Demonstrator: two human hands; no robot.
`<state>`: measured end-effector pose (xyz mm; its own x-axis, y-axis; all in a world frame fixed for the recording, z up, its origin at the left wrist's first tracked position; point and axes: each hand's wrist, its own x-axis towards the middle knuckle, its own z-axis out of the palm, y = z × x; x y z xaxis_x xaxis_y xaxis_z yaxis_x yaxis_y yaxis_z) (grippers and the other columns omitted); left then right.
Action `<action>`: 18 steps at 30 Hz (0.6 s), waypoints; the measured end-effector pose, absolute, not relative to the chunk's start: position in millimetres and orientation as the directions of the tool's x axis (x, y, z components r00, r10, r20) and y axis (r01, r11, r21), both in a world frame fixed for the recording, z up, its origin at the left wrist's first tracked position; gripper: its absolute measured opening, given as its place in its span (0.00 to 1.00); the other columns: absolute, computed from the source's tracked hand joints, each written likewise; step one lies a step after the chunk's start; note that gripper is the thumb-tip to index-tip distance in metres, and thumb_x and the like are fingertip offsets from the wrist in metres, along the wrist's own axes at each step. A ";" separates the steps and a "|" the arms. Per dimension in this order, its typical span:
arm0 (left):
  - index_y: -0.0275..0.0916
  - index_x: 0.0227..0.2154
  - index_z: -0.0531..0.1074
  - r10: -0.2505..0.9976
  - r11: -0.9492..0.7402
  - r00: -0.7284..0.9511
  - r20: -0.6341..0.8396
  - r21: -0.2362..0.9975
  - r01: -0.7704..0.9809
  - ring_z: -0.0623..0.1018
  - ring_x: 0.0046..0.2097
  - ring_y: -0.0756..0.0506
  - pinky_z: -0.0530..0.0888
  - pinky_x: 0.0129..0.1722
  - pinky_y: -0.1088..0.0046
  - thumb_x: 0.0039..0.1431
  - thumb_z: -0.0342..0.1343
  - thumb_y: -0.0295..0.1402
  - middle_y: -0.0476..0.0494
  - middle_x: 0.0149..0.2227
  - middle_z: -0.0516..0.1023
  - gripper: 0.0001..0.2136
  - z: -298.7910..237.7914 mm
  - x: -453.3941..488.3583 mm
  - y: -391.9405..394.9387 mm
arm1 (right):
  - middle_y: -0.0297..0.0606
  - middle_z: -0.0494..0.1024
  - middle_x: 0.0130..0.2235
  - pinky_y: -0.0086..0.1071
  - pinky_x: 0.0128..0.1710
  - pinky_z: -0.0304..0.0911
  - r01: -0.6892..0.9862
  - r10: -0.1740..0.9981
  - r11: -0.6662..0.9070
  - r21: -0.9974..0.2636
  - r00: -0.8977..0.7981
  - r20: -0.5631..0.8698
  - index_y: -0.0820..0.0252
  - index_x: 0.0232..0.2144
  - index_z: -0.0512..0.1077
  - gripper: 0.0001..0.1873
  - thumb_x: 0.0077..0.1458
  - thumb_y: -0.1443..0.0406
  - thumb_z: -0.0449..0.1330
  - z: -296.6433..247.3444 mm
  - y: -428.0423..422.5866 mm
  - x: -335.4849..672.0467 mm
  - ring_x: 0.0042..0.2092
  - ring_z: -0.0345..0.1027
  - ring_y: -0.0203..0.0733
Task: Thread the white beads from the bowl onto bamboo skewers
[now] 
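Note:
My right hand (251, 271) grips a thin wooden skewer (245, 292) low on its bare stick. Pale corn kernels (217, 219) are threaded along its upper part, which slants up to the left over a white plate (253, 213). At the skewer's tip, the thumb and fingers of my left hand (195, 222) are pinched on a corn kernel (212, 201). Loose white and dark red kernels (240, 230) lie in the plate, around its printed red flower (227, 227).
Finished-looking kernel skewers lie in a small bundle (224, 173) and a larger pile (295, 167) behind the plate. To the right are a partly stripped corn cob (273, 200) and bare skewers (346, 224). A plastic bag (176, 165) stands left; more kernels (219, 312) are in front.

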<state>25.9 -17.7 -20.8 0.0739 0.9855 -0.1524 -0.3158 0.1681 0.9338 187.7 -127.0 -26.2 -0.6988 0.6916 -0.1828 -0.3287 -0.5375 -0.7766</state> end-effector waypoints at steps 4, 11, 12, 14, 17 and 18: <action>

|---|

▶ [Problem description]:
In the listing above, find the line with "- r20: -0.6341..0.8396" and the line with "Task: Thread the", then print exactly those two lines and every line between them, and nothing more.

▶ [Response to this task]:
  - r20: -0.6341..0.8396
  - r21: -0.2362..0.9975
  - r01: -0.7704..0.9809
  - ring_z: -0.0623..0.1018
  - ring_x: 0.0046..0.2097
  - ring_y: -0.0756..0.0506
  - pinky_z: -0.0530..0.0888
  - pinky_x: 0.0129..0.1722
  - pinky_y: -0.1088..0.0046
  - thumb_x: 0.0039..0.1431
  - thumb_z: -0.0342..0.1343
  - thumb_y: -0.0295..0.1402
  - middle_y: -0.0476..0.0494
  - middle_x: 0.0149..0.2227
  - middle_z: -0.0516..0.1023
  - gripper: 0.0001..0.2136
  - z: -298.7910..237.7914 mm
  - x: -453.3941..488.3583 mm
  - y: -391.9405..394.9387 mm
arm1 (right):
  - middle_y: -0.0297..0.0606
  - middle_z: -0.0494..0.1024
  - middle_x: 0.0130..0.2235
  - pinky_y: -0.0086..0.1071
  - pinky_x: 0.0128..0.1710
  - pinky_z: -0.0304..0.0911
  - r01: -0.6892..0.9862
  - r10: -0.1740..0.9981
  - r11: -0.6662..0.9070
  - r21: -0.9974..0.2636
  - r00: -0.8977..0.7981
  - r20: -0.5631..0.8698
  - index_y: -0.0820..0.0252
  - index_x: 0.0232..0.2144
  - index_z: -0.0512..0.1077
  - gripper: 0.0001..0.1873
  - thumb_x: 0.0077..0.1458
  - thumb_y: -0.1443..0.0406
  - thumb_z: -0.0449..0.1330
  - z: -296.6433..247.3444 mm
  - y: -428.0423..422.5866 mm
  - x: -335.4849..672.0467 mm
  - ring_x: 0.0042..0.2092
  - ring_z: -0.0345..0.1027
  - ring_y: -0.0203..0.0733
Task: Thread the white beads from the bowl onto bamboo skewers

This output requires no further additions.